El presidente Donald Trump, en un discurso dirigido a Estados Unidos el 1 de abril, afirmó haber alcanzado una victoria sobre Irán en su guerra de elección. Está profundamente equivocado. Estados Unidos no solo ha perdido este conflicto, sino que Trump ha subestimado enormemente la capacidad de resistencia iraní.

No cabe duda de que el actual régimen iraní ha cometido actos de violencia reprobables, tanto en la región como contra sus propios ciudadanos. Merece plenamente ser derrocado.
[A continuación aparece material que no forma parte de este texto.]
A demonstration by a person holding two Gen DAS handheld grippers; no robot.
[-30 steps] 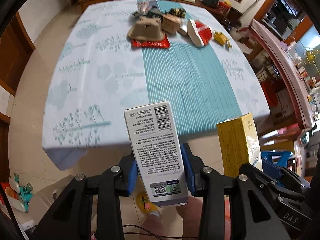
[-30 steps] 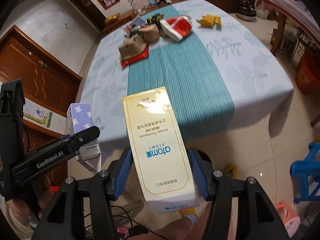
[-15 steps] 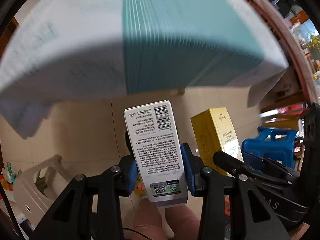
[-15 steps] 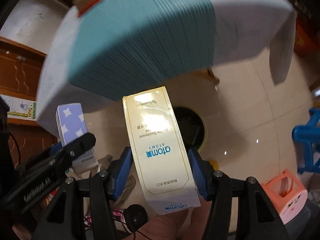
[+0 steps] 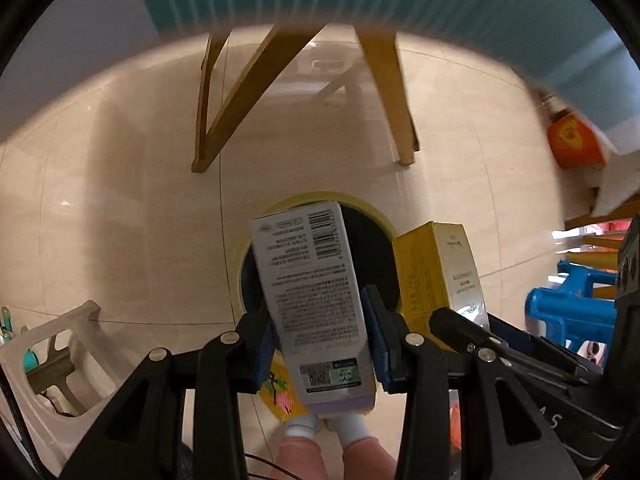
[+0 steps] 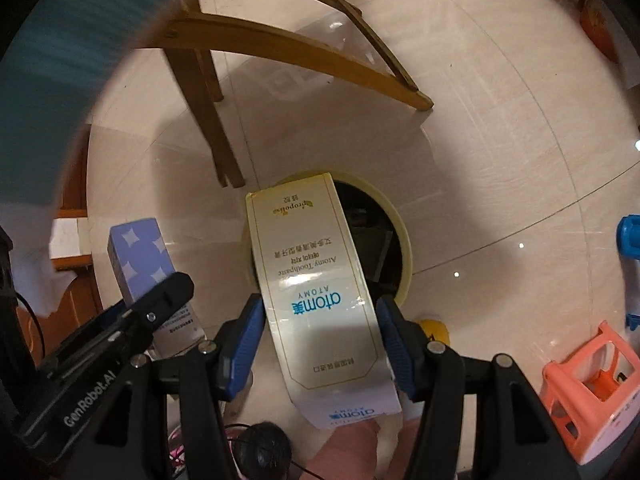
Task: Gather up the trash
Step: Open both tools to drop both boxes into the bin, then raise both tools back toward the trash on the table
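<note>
Your left gripper clamps the grey-white printed cardboard carton on its long sides, and your right gripper clamps the cream and gold toothpaste box the same way. Both cartons hang over the round yellow-rimmed bin on the floor, which shows at 12 o'clock behind each carton. Such boxes are probably light and thin-walled, so a hard squeeze can crush them; hold near the middle of the sides.

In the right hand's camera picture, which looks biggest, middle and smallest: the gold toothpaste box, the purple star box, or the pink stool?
1. gold toothpaste box, though it is nearest the camera
2. and 3. purple star box and pink stool look alike; unsure.
</note>
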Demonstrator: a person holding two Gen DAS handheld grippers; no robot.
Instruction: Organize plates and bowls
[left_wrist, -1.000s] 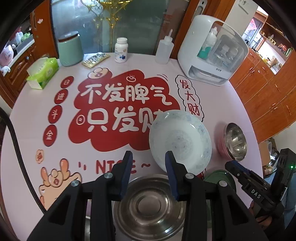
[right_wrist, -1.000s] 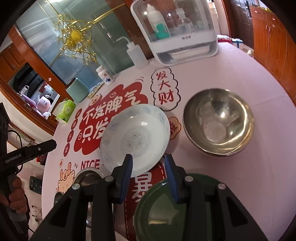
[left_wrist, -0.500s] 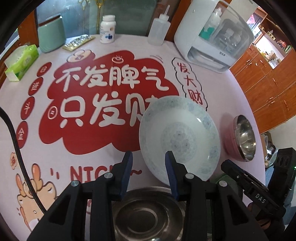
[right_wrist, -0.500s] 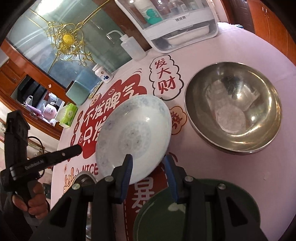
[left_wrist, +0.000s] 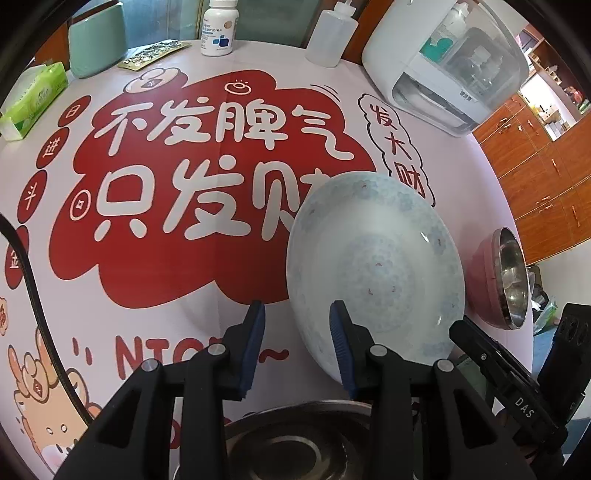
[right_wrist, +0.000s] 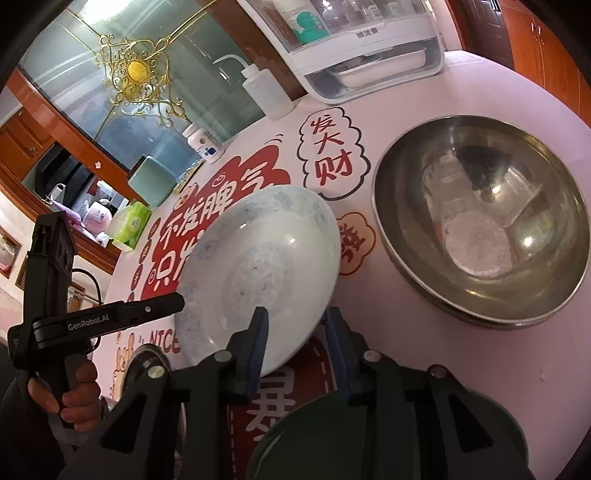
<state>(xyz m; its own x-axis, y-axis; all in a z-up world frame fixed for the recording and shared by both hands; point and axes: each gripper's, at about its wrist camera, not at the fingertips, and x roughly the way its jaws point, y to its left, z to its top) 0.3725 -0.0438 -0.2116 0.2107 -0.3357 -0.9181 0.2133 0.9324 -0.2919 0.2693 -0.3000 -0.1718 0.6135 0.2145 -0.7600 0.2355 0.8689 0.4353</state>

Sin embargo, el enfoque burdo de Trump hacia la guerra ha generado, de manera involuntaria, un muro de resistencia ilimitada, alimentado por una combinación de fervor religioso y un patriotismo profundamente arraigado en el liderazgo iraní.

Esto prolongará el conflicto mientras Estados Unidos continúe implicado en él.

Una larga memoria de injerencias

Los iraníes conservan una memoria extensa de la injerencia de potencias extranjeras que se remonta al siglo XIX. Rusia y Gran Bretaña dominaron los asuntos internos de Irán hasta la Segunda Guerra Mundial, manipulando el liderazgo y controlando la economía.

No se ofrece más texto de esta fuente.